• Problem description: The listing is to be duplicated in full, exactly as written.

• Exercise data:
□ □ □

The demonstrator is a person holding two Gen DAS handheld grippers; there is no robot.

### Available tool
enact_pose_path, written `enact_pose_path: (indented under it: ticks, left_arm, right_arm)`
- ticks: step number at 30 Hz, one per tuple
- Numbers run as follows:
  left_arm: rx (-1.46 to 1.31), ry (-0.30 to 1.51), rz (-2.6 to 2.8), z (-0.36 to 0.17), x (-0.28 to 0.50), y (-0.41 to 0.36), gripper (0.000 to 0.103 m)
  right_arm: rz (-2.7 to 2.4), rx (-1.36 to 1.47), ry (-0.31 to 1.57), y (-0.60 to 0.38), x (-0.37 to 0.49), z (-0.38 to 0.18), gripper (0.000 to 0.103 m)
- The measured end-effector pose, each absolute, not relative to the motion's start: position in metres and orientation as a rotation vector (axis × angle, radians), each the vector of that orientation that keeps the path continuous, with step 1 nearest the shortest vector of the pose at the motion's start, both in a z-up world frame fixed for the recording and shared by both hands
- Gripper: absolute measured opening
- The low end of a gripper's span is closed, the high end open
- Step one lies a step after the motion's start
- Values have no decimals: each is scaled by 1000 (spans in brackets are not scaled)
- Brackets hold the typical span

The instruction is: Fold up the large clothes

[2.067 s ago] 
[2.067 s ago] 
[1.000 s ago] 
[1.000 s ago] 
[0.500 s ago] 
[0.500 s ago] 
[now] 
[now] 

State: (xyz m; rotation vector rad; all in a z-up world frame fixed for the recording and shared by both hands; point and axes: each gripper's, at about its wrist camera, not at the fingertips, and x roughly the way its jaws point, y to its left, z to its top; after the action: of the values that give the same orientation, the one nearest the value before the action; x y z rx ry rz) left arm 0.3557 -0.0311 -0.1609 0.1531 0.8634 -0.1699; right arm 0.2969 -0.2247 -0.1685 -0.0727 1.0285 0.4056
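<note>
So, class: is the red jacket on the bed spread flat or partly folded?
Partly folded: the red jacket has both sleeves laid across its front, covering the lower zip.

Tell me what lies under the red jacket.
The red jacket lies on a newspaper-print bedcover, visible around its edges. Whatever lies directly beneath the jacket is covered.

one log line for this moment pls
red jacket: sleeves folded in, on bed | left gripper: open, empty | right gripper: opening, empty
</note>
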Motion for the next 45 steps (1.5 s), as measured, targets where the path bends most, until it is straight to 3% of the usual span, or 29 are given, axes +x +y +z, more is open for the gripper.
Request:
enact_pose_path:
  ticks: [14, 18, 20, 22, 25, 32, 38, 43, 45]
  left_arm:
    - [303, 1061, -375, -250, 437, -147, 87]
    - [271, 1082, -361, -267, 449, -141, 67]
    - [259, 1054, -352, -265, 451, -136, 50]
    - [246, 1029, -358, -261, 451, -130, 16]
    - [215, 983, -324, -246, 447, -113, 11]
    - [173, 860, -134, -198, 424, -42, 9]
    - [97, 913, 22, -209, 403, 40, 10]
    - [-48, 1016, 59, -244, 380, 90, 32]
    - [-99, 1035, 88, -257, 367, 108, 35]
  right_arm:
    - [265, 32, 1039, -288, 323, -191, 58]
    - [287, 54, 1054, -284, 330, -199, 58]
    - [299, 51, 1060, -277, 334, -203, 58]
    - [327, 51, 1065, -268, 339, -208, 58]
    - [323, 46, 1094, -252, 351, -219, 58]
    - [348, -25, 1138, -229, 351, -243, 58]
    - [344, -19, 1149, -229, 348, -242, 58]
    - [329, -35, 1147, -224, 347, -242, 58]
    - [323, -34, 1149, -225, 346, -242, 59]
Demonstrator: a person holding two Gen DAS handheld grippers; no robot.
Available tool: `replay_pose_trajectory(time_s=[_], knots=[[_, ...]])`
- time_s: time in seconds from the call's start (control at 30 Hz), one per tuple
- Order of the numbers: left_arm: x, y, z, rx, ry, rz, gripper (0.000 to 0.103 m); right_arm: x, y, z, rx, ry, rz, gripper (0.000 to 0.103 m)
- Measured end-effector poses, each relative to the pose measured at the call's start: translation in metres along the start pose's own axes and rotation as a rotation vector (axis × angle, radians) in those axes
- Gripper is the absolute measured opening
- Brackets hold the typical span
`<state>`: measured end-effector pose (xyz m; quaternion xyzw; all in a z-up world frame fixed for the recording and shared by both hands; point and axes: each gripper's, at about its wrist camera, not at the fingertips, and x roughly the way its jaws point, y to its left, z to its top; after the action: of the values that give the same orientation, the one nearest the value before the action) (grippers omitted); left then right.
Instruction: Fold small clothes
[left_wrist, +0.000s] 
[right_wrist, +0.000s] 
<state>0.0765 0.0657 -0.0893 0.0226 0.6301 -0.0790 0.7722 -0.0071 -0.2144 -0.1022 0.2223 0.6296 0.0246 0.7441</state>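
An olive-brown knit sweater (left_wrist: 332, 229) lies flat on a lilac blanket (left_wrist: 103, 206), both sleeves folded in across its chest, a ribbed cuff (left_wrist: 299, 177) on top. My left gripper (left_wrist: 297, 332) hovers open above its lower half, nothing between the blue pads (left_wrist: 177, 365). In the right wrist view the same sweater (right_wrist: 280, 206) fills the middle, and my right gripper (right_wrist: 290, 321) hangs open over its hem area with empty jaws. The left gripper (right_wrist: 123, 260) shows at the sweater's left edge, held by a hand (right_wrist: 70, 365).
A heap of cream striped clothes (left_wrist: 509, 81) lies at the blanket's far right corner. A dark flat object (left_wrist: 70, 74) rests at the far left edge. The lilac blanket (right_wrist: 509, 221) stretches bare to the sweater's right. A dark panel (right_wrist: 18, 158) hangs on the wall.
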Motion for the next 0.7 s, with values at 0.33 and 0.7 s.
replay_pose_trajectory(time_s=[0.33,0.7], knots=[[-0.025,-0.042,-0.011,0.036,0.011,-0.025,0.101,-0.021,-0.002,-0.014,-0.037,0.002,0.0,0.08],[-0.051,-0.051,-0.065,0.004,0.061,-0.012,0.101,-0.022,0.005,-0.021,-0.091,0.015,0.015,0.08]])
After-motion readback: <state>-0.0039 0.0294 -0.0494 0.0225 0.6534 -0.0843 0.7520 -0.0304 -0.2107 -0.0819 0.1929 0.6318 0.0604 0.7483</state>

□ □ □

• Task response:
The demonstrator is a person holding two Gen DAS handheld grippers; there is no robot.

### Available tool
enact_pose_path, written `enact_pose_path: (indented under it: ticks, left_arm, right_arm)`
- ticks: step number at 30 Hz, one per tuple
- Numbers run as follows:
  left_arm: rx (-1.46 to 1.31), ry (-0.30 to 1.51), rz (-2.6 to 2.8), z (-0.36 to 0.17), x (-0.28 to 0.50), y (-0.41 to 0.36), gripper (0.000 to 0.103 m)
  right_arm: rz (-2.7 to 2.4), rx (-1.36 to 1.47), ry (-0.31 to 1.57), y (-0.60 to 0.38), x (-0.37 to 0.49), z (-0.38 to 0.18), gripper (0.000 to 0.103 m)
- The measured end-effector pose, each absolute, not relative to the motion's start: position in metres and orientation as a rotation vector (axis × angle, radians), each the vector of that orientation that keeps the path continuous, with step 1 nearest the shortest vector of the pose at the motion's start, both in a z-up world frame fixed for the recording and shared by both hands
- Gripper: absolute measured opening
- The low end of a gripper's span is closed, the high end open
- Step one lies a step after the motion's start
- Values have no decimals: each is scaled by 1000 (spans in brackets are not scaled)
- Brackets hold the typical span

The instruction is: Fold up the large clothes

[2.067 s ago] 
[2.067 s ago] 
[1.000 s ago] 
[1.000 s ago] 
[0.500 s ago] 
[0.500 s ago] 
[now] 
[now] 

State: (xyz m; rotation vector rad; all in a z-up world frame fixed for the recording and shared by both hands; point and axes: each gripper's, at about its wrist camera, not at the fingertips, and x roughly the way its jaws point, y to its left, z to its top; after the action: of the values that give the same orientation, the one nearest the value before the action; x y z rx ry rz) left arm 0.3557 -0.0311 -0.1609 0.1531 0.8634 -0.1699; right arm 0.2969 -0.2247 -0.1685 -0.0727 1.0285 0.4056
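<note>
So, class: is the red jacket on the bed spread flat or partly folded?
Partly folded: the red jacket has both sleeves laid across its front, covering the lower zip.

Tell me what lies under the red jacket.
The red jacket lies on a newspaper-print bedcover, visible around its edges. Whatever lies directly beneath the jacket is covered.

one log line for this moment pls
red jacket: sleeves folded in, on bed | left gripper: open, empty | right gripper: opening, empty
</note>
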Motion for the next 45 steps (1.5 s), as measured, targets where the path bends most, until it is straight to 3% of the usual span, or 29 are given, axes +x +y +z, more is open for the gripper.
Request:
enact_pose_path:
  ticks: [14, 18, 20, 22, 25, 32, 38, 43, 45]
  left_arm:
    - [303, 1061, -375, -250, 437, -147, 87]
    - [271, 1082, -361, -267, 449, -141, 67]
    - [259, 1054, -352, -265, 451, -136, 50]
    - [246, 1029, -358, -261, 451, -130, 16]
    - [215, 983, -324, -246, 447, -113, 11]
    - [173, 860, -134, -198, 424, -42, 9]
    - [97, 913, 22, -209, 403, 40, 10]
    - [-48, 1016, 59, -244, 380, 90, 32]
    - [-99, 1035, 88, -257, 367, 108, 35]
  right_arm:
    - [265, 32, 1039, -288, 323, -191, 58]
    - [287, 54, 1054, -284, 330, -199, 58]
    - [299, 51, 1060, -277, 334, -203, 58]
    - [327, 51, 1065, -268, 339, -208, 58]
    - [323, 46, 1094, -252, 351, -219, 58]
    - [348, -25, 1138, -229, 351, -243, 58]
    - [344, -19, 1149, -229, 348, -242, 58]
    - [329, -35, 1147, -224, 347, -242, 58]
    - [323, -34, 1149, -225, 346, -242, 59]
Demonstrator: a person holding two Gen DAS handheld grippers; no robot.
Available tool: `replay_pose_trajectory(time_s=[_], knots=[[_, ...]])`
- time_s: time in seconds from the call's start (control at 30 Hz), one per tuple
- Order of the numbers: left_arm: x, y, z, rx, ry, rz, gripper (0.000 to 0.103 m); right_arm: x, y, z, rx, ry, rz, gripper (0.000 to 0.103 m)
- Measured end-effector poses, each relative to the pose measured at the call's start: translation in metres along the start pose's own axes and rotation as a rotation vector (axis × angle, radians) in those axes
- Gripper is the absolute measured opening
- Brackets hold the typical span
`<state>`: measured end-effector pose (xyz m; quaternion xyzw; all in a z-up world frame fixed for the recording and shared by both hands; point and axes: each gripper's, at about its wrist camera, not at the fingertips, and x roughly the way its jaws point, y to its left, z to its top; after the action: of the values that give the same orientation, the one nearest the value before the action) (grippers omitted); left then right.
Instruction: Fold small clothes
[left_wrist, +0.000s] 
[right_wrist, +0.000s] 
<state>0.0765 0.0657 -0.0893 0.0226 0.6301 -0.0790 0.7722 -0.0071 -0.2144 -0.1022 0.2223 0.6296 0.0246 0.7441</state>
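An olive-brown knit sweater (left_wrist: 332, 229) lies flat on a lilac blanket (left_wrist: 103, 206), both sleeves folded in across its chest, a ribbed cuff (left_wrist: 299, 177) on top. My left gripper (left_wrist: 297, 332) hovers open above its lower half, nothing between the blue pads (left_wrist: 177, 365). In the right wrist view the same sweater (right_wrist: 280, 206) fills the middle, and my right gripper (right_wrist: 290, 321) hangs open over its hem area with empty jaws. The left gripper (right_wrist: 123, 260) shows at the sweater's left edge, held by a hand (right_wrist: 70, 365).
A heap of cream striped clothes (left_wrist: 509, 81) lies at the blanket's far right corner. A dark flat object (left_wrist: 70, 74) rests at the far left edge. The lilac blanket (right_wrist: 509, 221) stretches bare to the sweater's right. A dark panel (right_wrist: 18, 158) hangs on the wall.
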Motion for the next 0.7 s, with values at 0.33 and 0.7 s.
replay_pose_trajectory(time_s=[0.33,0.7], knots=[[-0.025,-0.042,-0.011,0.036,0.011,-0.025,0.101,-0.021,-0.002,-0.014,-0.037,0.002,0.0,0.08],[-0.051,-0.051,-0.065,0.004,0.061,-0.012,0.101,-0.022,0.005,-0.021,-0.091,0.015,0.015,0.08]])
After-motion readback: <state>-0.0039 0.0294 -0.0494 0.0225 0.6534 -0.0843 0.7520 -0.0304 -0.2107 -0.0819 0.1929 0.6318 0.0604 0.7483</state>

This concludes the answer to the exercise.